Обсуждение: "soft lockup" in kernel
Dear community Twice today our PG 9.1 server has caused a "soft lockup", with a kernel message like this: [1813775.496127] BUG: soft lockup - CPU#3 stuck for 73s! [postgres:18723] Full dmesg output - http://pastebin.com/YdWSmNUp The incidents were approximately two hours apart and the server was momentarily unavailable before coming back again, with no restore actions required - it just carried on. It's never done this before, I've checked in the logs. The server is about 3 weeks old and runs Debian 7 under VMWare. Does anybody know what could cause this, and, if so, is it something to be concerned about and what can be done to stop it? Any help greatly appreciated. Stuart This email and any attachments contain confidential and proprietary information of Glide Utilities Limited intended onlyfor the use of the person to whom it is addressed. Unauthorised disclosure, copying or distribution of the email or itscontent may result in legal liability. If you have received the email in error, please immediately notify us by telephoneon +44 333 666 5555 or email glide@glide.uk.com The sender does not accept liability for any loss or damage from receipt or use thereof which arises as a result of internettransmission. Any views/opinions expressed within this email and any attachments are that of the individual and notnecessarily that of Glide Utilities Limited. Glide is a registered trademark of Glide Utilities Limited. Registered Office: Alpha Tower, Suffolk Street Queensway, Birmingham,B1 1TT. Registered in England & Wales. Registered Company No. 06194523.

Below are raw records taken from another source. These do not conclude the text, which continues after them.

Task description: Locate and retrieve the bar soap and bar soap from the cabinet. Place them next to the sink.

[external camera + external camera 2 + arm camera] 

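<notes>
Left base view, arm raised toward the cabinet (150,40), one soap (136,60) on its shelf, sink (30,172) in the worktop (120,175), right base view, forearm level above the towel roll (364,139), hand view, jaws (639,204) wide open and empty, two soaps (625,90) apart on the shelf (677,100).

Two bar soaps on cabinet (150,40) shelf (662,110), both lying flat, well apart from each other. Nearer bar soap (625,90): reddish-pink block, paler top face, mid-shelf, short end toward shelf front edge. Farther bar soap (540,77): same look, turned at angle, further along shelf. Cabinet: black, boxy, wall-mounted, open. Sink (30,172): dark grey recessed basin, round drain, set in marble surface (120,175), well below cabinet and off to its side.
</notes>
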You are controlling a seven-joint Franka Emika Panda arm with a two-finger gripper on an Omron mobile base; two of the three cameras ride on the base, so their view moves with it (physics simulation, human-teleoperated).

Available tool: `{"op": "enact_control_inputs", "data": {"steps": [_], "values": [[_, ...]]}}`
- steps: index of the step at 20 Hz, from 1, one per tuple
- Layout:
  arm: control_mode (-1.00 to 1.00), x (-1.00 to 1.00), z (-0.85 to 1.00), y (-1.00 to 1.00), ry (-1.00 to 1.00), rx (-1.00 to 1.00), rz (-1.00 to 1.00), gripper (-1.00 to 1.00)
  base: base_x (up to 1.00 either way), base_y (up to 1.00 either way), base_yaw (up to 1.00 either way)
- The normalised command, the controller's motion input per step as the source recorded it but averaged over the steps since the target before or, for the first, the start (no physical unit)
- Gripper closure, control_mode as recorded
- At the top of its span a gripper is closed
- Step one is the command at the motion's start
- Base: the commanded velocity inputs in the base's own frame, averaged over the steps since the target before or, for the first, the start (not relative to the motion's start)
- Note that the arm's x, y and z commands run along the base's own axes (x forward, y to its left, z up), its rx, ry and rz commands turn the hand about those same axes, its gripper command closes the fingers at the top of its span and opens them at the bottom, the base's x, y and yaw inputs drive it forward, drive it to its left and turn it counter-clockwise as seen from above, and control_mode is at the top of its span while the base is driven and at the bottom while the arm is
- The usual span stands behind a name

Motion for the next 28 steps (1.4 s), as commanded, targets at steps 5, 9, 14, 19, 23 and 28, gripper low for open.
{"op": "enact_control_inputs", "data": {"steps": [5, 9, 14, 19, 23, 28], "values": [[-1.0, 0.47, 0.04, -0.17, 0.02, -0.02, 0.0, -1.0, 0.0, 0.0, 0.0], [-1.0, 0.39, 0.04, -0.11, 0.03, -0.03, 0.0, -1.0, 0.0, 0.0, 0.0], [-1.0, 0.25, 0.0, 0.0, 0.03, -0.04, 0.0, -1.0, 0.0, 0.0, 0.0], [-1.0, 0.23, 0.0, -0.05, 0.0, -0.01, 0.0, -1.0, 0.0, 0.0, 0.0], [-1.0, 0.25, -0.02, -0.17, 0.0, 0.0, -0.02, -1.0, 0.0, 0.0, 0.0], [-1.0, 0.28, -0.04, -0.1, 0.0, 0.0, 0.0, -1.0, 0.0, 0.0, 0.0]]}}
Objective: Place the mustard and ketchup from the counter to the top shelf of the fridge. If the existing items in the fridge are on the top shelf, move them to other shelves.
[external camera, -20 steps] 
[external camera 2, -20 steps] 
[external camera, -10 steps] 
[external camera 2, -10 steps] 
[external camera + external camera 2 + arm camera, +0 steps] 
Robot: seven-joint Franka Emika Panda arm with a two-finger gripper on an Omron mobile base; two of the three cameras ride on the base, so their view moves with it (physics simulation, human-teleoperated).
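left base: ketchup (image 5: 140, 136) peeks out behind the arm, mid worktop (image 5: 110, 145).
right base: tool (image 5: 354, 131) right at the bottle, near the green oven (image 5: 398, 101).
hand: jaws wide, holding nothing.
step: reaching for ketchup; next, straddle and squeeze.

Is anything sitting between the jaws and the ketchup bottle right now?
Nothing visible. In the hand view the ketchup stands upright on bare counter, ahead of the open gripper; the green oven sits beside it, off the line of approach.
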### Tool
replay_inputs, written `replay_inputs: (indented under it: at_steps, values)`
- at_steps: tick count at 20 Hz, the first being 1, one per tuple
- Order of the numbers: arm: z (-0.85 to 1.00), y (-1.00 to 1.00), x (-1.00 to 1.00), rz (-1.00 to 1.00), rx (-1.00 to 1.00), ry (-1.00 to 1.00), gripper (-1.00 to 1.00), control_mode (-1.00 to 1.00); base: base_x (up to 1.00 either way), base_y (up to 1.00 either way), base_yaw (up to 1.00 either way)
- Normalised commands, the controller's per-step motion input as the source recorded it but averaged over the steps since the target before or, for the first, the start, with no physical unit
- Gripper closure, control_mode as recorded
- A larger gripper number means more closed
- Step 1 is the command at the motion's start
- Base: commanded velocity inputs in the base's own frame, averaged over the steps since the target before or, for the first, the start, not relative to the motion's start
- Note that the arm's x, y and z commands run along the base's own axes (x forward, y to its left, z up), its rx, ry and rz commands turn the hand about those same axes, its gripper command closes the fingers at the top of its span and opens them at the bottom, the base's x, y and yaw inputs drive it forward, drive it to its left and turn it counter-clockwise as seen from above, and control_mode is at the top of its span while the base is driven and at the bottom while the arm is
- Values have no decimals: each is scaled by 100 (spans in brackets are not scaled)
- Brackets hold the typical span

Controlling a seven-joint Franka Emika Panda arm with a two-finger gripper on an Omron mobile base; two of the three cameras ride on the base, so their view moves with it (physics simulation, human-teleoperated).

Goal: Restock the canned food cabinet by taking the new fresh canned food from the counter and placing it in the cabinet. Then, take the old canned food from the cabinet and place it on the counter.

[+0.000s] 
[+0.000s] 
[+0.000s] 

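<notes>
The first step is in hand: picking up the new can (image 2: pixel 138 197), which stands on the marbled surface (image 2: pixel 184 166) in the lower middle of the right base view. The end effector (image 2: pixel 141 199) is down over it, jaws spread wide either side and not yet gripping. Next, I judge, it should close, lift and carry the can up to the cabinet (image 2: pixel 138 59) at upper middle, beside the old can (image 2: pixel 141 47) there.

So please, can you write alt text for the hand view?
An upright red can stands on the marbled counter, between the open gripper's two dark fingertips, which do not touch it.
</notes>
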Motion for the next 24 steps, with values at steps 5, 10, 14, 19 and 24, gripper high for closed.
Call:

On Fri, Jul 5, 2013 at 7:00 AM, Stuart Ford <stuart.ford@glide.uk.com> wrote:
Do you share the same VLAN for guest traffic with NFS or iSCSI used by vmware for storing VMDKs?
Dear community
Twice today our PG 9.1 server has caused a "soft lockup", with a kernel
message like this:
[1813775.496127] BUG: soft lockup - CPU#3 stuck for 73s! [postgres:18723]
Full dmesg output - http://pastebin.com/YdWSmNUp
The incidents were approximately two hours apart and the server was
momentarily unavailable before coming back again, with no restore actions
required - it just carried on. It's never done this before, I've checked
in the logs. The server is about 3 weeks old and runs Debian 7 under
VMWare.
Does anybody know what could cause this, and, if so, is it something to be
concerned about and what can be done to stop it?
Before I looked at your pastebin, I was going to ask "What kind of storage are the VMDKs on? If they are on NFS, iSCSI or FC, could the NAS/SAN be experiencing a problem?"
But I see in the stack trace that the kernel thread hung in "vmxnet3_xmit_frame" (sending an Ethernet frame on your virtual NIC).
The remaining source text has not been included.